Era de día cuando fui a buscarlo al baño porque su ausencia se prolongaba. Lo encontré sentado al borde de la bañera. A través de un cilindro delgado aspiraba lo que aún quedaba de una raya de cocaína, trazada sobre el lavamanos. Había restos esparcidos por los azulejos del piso. —¿Quieres un poco? —dijo poniéndose de pie. —No, te lo agradezco, pero yo paso de estas prácticas. Estaré esperándote en el dormitorio.

Aún desnuda, me tendí de espaldas sobre la cama y no pude evitar el llanto. ¿Cuándo había sido la última vez que me miré por dentro? Él regresó, aunque nada pregunté sobre lo visto, dijo haberlo necesitado porque yo le quedaba demasiado grande. Sentí que precisaba de mí en ese instante. Me abracé a él en silencio.

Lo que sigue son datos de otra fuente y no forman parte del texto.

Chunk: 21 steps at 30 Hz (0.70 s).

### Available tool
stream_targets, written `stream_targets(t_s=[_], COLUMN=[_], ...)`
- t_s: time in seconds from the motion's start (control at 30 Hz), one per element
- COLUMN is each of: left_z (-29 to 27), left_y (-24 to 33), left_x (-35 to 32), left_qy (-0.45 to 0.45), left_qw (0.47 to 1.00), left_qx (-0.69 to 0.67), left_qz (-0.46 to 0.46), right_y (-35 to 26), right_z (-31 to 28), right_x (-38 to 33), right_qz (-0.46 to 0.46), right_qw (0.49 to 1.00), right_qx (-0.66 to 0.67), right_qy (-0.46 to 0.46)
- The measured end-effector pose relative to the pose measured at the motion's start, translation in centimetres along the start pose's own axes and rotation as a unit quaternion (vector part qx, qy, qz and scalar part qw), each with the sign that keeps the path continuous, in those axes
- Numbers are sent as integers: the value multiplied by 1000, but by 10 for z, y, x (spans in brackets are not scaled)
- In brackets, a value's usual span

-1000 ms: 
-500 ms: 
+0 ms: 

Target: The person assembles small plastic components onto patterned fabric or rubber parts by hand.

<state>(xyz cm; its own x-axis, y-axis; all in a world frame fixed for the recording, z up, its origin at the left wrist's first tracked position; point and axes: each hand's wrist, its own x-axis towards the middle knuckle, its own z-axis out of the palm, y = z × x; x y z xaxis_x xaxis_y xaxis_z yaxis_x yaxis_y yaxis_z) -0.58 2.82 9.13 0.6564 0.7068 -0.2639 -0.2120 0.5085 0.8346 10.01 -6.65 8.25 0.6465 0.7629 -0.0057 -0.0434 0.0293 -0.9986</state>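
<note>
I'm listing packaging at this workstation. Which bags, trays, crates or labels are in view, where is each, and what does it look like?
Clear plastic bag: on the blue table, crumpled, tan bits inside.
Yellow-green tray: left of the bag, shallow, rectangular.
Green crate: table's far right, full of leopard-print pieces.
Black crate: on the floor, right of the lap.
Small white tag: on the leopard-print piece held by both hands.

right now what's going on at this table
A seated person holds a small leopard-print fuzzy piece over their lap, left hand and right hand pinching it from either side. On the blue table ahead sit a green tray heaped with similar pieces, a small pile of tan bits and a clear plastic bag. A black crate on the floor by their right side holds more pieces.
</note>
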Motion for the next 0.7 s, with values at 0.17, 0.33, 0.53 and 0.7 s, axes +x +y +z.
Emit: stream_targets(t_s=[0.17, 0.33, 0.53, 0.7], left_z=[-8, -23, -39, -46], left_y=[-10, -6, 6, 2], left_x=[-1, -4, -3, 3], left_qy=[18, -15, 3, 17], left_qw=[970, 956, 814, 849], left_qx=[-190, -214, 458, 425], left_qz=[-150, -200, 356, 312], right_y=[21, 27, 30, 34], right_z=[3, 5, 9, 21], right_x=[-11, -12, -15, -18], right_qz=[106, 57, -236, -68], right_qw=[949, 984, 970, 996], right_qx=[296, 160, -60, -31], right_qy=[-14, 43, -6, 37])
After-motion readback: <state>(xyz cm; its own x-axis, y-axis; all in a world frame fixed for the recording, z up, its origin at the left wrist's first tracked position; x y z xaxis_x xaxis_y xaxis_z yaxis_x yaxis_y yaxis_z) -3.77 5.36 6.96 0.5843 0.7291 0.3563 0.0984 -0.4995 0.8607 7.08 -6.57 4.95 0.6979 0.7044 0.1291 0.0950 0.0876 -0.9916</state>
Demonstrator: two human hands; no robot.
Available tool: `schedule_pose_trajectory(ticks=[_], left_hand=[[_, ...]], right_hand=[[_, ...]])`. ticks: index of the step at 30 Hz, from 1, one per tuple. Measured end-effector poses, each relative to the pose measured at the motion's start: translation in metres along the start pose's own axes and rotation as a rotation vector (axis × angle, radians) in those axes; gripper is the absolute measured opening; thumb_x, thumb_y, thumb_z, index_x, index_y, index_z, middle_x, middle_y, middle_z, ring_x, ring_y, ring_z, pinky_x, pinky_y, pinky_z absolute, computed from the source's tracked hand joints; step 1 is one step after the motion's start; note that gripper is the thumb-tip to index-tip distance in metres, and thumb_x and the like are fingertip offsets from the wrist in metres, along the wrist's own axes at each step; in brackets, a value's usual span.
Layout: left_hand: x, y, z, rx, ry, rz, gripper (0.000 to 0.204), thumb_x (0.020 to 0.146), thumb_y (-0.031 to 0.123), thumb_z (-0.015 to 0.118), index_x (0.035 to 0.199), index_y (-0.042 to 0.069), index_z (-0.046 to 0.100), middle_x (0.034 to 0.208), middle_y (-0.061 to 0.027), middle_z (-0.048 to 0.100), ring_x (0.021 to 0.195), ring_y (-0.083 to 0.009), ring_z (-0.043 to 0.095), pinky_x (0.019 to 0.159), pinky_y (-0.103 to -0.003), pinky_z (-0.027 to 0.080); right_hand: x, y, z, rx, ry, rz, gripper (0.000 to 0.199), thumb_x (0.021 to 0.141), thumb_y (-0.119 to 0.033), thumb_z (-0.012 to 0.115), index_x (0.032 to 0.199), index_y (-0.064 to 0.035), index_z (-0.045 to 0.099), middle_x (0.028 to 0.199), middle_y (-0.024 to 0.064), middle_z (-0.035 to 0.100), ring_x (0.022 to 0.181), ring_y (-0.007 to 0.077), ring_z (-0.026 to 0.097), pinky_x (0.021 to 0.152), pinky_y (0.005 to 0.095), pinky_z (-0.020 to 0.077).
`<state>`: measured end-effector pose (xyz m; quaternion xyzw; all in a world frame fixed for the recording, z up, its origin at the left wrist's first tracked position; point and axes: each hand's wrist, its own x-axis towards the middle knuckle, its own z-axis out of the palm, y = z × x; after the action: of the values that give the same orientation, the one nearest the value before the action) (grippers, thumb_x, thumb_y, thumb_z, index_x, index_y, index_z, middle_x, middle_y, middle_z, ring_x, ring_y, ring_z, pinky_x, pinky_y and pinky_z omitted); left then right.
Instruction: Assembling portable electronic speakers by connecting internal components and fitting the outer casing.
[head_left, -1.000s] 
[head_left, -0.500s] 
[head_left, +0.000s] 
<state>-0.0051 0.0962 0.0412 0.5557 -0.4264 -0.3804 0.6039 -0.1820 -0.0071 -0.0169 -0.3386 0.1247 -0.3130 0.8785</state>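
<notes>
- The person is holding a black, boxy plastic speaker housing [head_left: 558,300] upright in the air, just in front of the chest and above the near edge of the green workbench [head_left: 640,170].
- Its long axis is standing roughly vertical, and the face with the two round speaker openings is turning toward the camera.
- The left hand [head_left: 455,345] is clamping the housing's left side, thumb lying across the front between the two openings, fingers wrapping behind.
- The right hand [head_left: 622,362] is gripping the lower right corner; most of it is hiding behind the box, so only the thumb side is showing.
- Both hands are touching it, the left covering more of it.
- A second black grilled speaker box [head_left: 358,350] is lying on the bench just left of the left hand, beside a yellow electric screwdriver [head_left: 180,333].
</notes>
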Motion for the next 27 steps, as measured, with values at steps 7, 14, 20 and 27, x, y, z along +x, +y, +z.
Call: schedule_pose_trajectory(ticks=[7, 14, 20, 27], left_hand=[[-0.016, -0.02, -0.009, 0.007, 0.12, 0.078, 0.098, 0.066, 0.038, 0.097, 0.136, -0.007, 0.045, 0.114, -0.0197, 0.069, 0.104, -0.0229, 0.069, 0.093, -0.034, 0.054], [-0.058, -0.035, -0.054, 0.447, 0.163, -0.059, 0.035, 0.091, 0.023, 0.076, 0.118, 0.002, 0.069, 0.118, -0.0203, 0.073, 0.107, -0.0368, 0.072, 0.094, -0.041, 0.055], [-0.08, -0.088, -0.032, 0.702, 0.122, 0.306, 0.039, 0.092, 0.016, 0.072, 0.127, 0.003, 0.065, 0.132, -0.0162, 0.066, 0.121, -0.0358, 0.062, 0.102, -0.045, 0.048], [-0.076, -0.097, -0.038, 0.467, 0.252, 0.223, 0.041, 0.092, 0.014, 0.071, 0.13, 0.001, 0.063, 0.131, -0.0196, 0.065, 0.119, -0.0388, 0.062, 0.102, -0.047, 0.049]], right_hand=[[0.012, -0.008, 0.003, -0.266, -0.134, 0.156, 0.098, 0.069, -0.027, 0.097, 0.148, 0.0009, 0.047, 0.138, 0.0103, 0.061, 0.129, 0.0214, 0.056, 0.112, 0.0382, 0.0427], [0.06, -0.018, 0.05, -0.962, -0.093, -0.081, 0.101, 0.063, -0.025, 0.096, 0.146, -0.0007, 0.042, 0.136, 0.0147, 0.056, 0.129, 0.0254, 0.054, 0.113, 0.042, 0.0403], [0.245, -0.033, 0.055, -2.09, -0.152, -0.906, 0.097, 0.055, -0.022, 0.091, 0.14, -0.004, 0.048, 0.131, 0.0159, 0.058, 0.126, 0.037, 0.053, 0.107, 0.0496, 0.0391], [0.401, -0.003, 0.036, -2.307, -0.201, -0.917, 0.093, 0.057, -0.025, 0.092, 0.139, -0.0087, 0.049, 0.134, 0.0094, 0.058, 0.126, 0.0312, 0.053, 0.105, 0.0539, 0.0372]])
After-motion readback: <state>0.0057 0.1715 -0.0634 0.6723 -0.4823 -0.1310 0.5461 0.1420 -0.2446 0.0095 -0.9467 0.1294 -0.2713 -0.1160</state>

Quizá fue la presión de mis senos y mi sexo en contacto con una de sus piernas los que hicieron que retomara la iniciativa, y continuamos disfrutándonos incansablemente hasta que al finalizar la tarde yo quedé extenuada y él pasó a un estado de laxitud y luego a otro de sueño profundo. No intenté acompañarlo imaginariamente. Comprendí que estaba buceando por algunas profundidades en las cuales no me necesitaba como guía.

A partir de ese día han sido arrancadas varias hojas de mi calendario, tuve dos pretendientes y he publicado un libro nuevo. Hoy guardé este último en mi bolso, junto con algún dinero en efectivo. He comprado rosas blancas, un juego de cuerdas para guitarra eléctrica y una botella de vino.

Tal como lo ha hecho él, esta noche he regresado al bar porque hace frío.